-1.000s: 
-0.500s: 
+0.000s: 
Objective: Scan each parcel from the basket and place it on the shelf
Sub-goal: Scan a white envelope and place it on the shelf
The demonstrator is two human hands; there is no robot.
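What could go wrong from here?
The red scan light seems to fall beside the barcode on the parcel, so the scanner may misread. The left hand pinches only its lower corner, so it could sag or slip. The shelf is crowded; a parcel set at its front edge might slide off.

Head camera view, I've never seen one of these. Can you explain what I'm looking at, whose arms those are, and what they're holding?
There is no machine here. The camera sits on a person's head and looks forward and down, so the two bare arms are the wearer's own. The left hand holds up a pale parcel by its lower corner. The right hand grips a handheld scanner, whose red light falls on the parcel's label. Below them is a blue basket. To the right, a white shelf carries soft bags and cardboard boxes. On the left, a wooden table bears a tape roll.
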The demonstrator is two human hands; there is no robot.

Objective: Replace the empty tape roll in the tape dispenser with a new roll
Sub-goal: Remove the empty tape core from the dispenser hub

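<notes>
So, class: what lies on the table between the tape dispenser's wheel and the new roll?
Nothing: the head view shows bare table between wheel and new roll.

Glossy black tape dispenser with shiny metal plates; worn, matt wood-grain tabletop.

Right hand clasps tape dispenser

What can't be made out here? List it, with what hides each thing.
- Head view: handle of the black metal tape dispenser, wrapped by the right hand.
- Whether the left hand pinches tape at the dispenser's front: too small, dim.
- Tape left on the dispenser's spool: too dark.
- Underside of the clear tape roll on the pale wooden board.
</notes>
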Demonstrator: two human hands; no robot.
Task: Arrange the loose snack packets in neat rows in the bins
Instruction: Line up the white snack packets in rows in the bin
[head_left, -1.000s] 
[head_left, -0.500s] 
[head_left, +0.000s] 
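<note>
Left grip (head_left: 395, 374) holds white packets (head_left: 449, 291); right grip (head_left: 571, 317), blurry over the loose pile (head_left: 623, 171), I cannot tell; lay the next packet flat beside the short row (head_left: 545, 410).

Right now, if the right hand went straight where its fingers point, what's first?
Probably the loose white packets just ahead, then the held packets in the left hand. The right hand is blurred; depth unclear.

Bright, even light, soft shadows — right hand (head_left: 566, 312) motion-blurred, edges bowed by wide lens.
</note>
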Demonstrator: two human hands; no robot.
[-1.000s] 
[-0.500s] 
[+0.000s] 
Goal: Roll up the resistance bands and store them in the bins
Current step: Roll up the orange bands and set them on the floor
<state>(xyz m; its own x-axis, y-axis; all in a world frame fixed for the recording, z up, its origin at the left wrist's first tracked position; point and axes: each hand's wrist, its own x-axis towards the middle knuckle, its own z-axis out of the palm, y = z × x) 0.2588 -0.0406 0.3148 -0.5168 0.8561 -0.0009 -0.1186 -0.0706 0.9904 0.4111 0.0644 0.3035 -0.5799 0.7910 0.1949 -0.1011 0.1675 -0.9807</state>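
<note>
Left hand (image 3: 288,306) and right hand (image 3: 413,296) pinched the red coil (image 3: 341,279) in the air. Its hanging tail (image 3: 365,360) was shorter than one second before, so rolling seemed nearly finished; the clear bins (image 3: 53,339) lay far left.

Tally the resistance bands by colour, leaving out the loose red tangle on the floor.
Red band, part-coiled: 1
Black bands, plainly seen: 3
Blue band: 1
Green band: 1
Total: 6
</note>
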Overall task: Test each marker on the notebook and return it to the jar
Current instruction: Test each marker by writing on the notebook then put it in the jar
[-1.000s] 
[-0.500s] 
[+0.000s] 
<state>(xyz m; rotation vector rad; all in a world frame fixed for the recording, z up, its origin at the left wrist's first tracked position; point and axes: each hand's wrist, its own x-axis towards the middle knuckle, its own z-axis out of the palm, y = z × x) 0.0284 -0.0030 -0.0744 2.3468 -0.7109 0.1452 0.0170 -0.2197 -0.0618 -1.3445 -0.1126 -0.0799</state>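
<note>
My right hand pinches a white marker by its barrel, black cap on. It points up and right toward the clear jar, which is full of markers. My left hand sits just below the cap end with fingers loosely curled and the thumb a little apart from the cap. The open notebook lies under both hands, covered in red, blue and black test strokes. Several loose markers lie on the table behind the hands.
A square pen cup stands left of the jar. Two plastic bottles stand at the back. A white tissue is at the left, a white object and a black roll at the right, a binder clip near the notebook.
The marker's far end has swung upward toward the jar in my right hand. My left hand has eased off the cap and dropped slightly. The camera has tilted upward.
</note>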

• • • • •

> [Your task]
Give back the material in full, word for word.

> [Output]
-1.000s: 
-0.500s: 
+0.000s: 
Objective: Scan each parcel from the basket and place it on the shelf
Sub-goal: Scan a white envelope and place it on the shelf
The demonstrator is two human hands; there is no robot.
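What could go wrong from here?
The red scan light seems to fall beside the barcode on the parcel, so the scanner may misread. The left hand pinches only its lower corner, so it could sag or slip. The shelf is crowded; a parcel set at its front edge might slide off.

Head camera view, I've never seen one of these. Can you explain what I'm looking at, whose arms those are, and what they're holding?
There is no machine here. The camera sits on a person's head and looks forward and down, so the two bare arms are the wearer's own. The left hand holds up a pale parcel by its lower corner. The right hand grips a handheld scanner, whose red light falls on the parcel's label. Below them is a blue basket. To the right, a white shelf carries soft bags and cardboard boxes. On the left, a wooden table bears a tape roll.
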The demonstrator is two human hands; there is no robot.

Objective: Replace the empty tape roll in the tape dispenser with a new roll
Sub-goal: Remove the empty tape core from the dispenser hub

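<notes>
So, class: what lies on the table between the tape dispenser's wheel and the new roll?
Nothing: the head view shows bare table between wheel and new roll.

Glossy black tape dispenser with shiny metal plates; worn, matt wood-grain tabletop.

Right hand clasps tape dispenser

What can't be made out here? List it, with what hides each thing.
- Head view: handle of the black metal tape dispenser, wrapped by the right hand.
- Whether the left hand pinches tape at the dispenser's front: too small, dim.
- Tape left on the dispenser's spool: too dark.
- Underside of the clear tape roll on the pale wooden board.
</notes>
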Demonstrator: two human hands; no robot.
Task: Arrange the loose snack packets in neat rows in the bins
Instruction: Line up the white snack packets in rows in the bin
[head_left, -1.000s] 
[head_left, -0.500s] 
[head_left, +0.000s] 
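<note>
Left grip (head_left: 395, 374) holds white packets (head_left: 449, 291); right grip (head_left: 571, 317), blurry over the loose pile (head_left: 623, 171), I cannot tell; lay the next packet flat beside the short row (head_left: 545, 410).

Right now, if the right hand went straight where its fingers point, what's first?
Probably the loose white packets just ahead, then the held packets in the left hand. The right hand is blurred; depth unclear.

Bright, even light, soft shadows — right hand (head_left: 566, 312) motion-blurred, edges bowed by wide lens.
</note>
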Demonstrator: two human hands; no robot.
[-1.000s] 
[-0.500s] 
[+0.000s] 
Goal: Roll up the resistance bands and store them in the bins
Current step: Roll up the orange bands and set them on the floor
<state>(xyz m; its own x-axis, y-axis; all in a world frame fixed for the recording, z up, its origin at the left wrist's first tracked position; point and axes: each hand's wrist, its own x-axis towards the middle knuckle, its own z-axis out of the palm, y = z × x) 0.2588 -0.0406 0.3148 -0.5168 0.8561 -0.0009 -0.1186 -0.0706 0.9904 0.4111 0.0644 0.3035 -0.5799 0.7910 0.1949 -0.1011 0.1675 -0.9807</state>
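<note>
Left hand (image 3: 288,306) and right hand (image 3: 413,296) pinched the red coil (image 3: 341,279) in the air. Its hanging tail (image 3: 365,360) was shorter than one second before, so rolling seemed nearly finished; the clear bins (image 3: 53,339) lay far left.

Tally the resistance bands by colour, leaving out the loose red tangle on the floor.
Red band, part-coiled: 1
Black bands, plainly seen: 3
Blue band: 1
Green band: 1
Total: 6
</note>
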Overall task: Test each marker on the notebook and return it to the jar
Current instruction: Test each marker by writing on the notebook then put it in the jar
[-1.000s] 
[-0.500s] 
[+0.000s] 
<state>(xyz m; rotation vector rad; all in a world frame fixed for the recording, z up, its origin at the left wrist's first tracked position; point and axes: each hand's wrist, its own x-axis towards the middle knuckle, its own z-axis out of the palm, y = z × x) 0.0284 -0.0030 -0.0744 2.3468 -0.7109 0.1452 0.0170 -0.2197 -0.0618 -1.3445 -0.1126 -0.0799</state>
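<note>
My right hand pinches a white marker by its barrel, black cap on. It points up and right toward the clear jar, which is full of markers. My left hand sits just below the cap end with fingers loosely curled and the thumb a little apart from the cap. The open notebook lies under both hands, covered in red, blue and black test strokes. Several loose markers lie on the table behind the hands.
A square pen cup stands left of the jar. Two plastic bottles stand at the back. A white tissue is at the left, a white object and a black roll at the right, a binder clip near the notebook.
The marker's far end has swung upward toward the jar in my right hand. My left hand has eased off the cap and dropped slightly. The camera has tilted upward.
</note>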

The exercise requires nothing more.